My first ever Facebook pregnancy announcement makes me feel strangely a part of the modern age. I joined Facebook shortly before River was born. I believe I posted a few pics after his birth, but didn’t announce my pregnancy there.
A facebook announcement is the official statement of open news – of this is so official, so obvious, that it’s now OK for anyone to know. It gives permission for the gossip mills to flow.
It kind of makes me wish that more colleagues were on facebook. I don’t want to share the details of my life with many of them, but I would kind of like to make a mass announcement. I think one of the reasons I have been so hesitant to wear revealing clothes is that I’m dreading what I imagine will be an onslaught of banal observations/conversation – oh you are pregnant? Congratulations! When are you due? How are you feeling? Do you know the gender?

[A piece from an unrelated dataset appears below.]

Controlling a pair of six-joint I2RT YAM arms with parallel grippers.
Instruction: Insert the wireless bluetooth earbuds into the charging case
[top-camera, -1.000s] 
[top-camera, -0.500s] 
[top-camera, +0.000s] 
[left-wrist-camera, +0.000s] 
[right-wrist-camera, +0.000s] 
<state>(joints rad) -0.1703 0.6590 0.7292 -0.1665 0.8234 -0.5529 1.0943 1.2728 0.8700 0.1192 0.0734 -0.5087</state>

It’s hard to criticize this as I know people are just being polite/kind. And I ask the exact same questions when I find out a colleague, even one I don’t know well, is expecting. I just dread repeating this conversation over and over again. I know people mean the best, but it kind of feels like an overstepping of boundaries, of letting people in on something that is intensely personal, when I may not even be on terms to discuss hobbies with them.
Then again, I have to remember that births and the regeneration of life is something that ties people together, that reminds us of the cycle of life, and how we are all in this together. They are there as the community that will take in my child, regardless of how vigorously they partake in the responsibilities. I, in turn, have to allow them the access to participate.